== Segment start ==

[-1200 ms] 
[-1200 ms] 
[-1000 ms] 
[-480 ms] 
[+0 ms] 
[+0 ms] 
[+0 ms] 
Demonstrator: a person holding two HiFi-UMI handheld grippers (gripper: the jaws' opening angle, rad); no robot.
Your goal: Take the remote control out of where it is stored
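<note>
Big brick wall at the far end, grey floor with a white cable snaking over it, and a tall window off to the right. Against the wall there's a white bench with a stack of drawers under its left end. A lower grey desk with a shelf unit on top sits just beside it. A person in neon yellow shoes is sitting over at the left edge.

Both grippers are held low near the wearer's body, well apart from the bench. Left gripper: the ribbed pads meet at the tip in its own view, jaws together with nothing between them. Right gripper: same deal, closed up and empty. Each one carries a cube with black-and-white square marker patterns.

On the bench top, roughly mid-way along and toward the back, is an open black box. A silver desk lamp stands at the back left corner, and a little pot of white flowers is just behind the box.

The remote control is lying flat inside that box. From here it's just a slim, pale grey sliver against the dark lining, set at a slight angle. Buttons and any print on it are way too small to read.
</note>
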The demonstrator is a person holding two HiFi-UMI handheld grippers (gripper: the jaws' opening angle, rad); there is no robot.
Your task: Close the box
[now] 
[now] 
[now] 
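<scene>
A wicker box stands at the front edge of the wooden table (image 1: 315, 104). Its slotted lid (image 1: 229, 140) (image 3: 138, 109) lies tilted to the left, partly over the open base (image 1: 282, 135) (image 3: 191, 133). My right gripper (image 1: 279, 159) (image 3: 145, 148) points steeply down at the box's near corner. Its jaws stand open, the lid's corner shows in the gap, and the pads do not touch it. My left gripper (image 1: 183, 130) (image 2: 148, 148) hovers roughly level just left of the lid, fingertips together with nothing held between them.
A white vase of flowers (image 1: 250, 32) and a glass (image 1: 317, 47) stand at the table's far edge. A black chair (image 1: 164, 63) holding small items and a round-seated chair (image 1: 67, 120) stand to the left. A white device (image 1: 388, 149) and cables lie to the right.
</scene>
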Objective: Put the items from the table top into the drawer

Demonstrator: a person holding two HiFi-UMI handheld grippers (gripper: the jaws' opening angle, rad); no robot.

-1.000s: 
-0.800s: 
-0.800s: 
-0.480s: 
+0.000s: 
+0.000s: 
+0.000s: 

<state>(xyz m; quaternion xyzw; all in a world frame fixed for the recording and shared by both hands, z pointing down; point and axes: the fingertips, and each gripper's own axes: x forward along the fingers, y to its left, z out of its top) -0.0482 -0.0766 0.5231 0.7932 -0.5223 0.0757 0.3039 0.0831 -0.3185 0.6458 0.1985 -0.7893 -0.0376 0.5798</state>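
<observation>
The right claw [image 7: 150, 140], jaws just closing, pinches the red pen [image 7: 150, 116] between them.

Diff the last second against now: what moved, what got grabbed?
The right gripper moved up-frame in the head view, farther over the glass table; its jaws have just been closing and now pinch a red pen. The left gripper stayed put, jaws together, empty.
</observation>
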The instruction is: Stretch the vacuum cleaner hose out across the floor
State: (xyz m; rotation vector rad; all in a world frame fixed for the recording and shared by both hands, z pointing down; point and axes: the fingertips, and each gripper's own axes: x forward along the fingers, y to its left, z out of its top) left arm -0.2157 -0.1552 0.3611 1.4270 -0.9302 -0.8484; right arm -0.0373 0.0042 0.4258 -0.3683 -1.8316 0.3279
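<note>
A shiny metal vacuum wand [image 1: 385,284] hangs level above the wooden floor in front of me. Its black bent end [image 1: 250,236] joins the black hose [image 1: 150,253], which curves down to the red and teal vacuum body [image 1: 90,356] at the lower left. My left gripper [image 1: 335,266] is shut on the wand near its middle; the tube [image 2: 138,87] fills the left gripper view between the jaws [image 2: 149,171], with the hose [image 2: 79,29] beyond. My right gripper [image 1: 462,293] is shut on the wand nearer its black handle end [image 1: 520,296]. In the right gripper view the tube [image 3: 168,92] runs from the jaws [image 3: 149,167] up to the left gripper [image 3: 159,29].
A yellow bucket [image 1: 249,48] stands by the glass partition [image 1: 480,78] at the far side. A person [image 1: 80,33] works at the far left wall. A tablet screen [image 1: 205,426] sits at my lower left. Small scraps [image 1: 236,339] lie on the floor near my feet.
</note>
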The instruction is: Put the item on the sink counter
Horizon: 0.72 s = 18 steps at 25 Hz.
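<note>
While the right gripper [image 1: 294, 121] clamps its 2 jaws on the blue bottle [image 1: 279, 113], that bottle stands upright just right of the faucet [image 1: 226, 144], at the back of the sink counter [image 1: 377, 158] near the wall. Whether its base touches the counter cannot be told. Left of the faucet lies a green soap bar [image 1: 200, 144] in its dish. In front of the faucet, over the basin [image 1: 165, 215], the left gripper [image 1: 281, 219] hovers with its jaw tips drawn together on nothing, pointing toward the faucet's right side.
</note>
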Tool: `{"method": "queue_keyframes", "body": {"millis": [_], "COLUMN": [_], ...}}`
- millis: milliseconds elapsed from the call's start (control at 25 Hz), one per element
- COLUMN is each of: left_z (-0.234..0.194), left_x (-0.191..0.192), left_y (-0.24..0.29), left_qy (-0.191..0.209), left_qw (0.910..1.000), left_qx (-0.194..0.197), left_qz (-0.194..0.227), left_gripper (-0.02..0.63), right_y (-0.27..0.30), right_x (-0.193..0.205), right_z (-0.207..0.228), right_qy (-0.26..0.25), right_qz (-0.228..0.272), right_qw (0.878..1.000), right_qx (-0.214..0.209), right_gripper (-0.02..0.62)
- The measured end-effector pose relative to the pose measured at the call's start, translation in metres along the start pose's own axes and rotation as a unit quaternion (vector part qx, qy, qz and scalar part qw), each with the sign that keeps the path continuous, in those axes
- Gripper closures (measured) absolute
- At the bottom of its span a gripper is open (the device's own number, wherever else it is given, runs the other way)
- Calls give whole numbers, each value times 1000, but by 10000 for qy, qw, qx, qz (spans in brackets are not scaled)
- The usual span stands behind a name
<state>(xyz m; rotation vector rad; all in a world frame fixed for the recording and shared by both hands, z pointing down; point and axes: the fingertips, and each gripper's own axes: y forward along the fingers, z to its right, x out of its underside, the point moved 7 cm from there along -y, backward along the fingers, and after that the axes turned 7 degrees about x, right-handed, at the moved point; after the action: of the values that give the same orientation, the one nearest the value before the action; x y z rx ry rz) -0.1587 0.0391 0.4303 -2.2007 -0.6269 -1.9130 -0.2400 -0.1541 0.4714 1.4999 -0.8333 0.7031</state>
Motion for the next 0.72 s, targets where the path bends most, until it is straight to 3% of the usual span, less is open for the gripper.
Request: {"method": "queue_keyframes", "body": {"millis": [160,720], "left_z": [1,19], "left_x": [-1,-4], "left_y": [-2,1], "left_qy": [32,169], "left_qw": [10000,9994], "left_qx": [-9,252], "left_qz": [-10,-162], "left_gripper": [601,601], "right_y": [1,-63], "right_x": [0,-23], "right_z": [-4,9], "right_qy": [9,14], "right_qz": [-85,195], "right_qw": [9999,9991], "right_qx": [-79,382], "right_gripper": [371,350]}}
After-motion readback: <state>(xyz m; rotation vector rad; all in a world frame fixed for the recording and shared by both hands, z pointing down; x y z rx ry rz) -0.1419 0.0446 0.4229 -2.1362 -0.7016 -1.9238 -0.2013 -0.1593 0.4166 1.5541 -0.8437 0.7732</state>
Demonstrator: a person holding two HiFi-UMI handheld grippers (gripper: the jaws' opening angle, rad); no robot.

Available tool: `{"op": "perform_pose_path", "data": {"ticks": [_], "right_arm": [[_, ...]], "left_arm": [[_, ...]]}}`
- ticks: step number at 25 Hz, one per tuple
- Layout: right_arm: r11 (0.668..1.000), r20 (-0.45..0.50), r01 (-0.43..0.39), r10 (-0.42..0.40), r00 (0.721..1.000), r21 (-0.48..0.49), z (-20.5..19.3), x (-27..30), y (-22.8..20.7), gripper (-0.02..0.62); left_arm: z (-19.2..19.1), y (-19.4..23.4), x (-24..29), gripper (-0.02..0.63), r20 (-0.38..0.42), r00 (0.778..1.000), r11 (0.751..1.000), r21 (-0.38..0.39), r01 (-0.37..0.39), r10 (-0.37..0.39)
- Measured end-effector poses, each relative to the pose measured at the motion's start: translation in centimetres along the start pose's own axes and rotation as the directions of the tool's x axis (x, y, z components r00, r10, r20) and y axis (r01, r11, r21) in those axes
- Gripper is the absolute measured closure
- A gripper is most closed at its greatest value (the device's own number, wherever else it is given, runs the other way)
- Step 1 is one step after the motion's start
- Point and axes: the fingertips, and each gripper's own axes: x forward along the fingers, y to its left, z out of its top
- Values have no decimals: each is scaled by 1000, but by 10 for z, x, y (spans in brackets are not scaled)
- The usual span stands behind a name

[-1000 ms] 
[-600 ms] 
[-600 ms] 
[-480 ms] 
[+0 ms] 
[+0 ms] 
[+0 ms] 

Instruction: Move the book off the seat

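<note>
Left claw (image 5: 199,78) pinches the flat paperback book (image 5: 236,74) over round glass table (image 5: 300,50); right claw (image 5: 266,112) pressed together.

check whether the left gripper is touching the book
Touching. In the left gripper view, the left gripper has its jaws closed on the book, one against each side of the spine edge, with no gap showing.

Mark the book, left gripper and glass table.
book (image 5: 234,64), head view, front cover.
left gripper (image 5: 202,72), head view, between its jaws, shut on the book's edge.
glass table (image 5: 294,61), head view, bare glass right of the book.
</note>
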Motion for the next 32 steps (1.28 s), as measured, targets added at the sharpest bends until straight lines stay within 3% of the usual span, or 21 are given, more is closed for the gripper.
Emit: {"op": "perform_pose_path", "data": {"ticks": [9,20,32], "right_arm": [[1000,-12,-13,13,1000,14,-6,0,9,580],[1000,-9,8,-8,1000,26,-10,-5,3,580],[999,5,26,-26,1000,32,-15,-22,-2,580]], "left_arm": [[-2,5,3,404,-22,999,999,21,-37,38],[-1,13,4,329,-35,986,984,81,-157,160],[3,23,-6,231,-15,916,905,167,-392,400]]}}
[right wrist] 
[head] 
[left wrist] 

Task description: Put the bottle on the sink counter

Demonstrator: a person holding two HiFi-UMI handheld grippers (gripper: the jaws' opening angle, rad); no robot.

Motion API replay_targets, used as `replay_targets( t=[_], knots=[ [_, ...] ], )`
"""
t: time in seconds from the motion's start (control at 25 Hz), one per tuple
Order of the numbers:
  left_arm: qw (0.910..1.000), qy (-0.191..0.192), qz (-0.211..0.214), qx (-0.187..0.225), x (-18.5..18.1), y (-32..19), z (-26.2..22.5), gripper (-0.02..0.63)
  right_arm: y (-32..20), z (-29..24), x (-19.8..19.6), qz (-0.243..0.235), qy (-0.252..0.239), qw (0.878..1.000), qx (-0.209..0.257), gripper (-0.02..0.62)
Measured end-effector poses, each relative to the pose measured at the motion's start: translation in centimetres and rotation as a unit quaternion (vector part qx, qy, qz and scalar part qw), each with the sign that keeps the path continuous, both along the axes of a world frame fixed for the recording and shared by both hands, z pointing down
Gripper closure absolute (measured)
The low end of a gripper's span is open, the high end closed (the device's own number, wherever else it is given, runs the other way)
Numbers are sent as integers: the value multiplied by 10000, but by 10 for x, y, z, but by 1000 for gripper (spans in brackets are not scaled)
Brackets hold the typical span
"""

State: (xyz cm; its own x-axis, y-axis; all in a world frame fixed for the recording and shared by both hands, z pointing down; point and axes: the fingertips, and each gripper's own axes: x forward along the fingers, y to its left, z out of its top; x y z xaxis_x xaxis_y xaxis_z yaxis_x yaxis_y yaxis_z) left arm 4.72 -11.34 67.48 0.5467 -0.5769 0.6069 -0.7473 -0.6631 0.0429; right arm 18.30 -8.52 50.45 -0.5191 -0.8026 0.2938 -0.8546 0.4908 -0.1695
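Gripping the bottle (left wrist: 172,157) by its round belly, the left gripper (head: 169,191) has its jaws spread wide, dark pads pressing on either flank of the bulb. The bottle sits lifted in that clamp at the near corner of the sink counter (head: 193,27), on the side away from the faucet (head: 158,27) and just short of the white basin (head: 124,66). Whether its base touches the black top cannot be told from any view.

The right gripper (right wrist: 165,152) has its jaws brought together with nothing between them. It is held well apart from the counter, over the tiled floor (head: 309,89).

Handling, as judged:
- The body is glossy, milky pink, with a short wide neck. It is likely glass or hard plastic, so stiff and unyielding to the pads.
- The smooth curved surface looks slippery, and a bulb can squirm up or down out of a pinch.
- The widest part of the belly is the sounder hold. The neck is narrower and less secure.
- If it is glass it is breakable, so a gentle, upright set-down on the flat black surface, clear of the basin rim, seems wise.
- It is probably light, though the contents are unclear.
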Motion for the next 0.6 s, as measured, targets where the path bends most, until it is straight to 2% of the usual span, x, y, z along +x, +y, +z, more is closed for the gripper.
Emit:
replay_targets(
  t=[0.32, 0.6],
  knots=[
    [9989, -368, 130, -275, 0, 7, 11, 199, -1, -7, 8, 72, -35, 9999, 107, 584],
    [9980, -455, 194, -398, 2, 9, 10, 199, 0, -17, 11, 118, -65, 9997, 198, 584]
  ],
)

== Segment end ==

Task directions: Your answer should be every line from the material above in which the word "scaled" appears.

Output of the exercise:
- Calls give whole numbers, each value times 1000, but by 10000 for qy, qw, qx, qz (spans in brackets are not scaled)
- Values have no decimals: each is scaled by 1000, but by 10 for z, x, y (spans in brackets are not scaled)
Numbers are sent as integers: the value multiplied by 10000, but by 10 for x, y, z, but by 1000 for gripper (spans in brackets are not scaled)

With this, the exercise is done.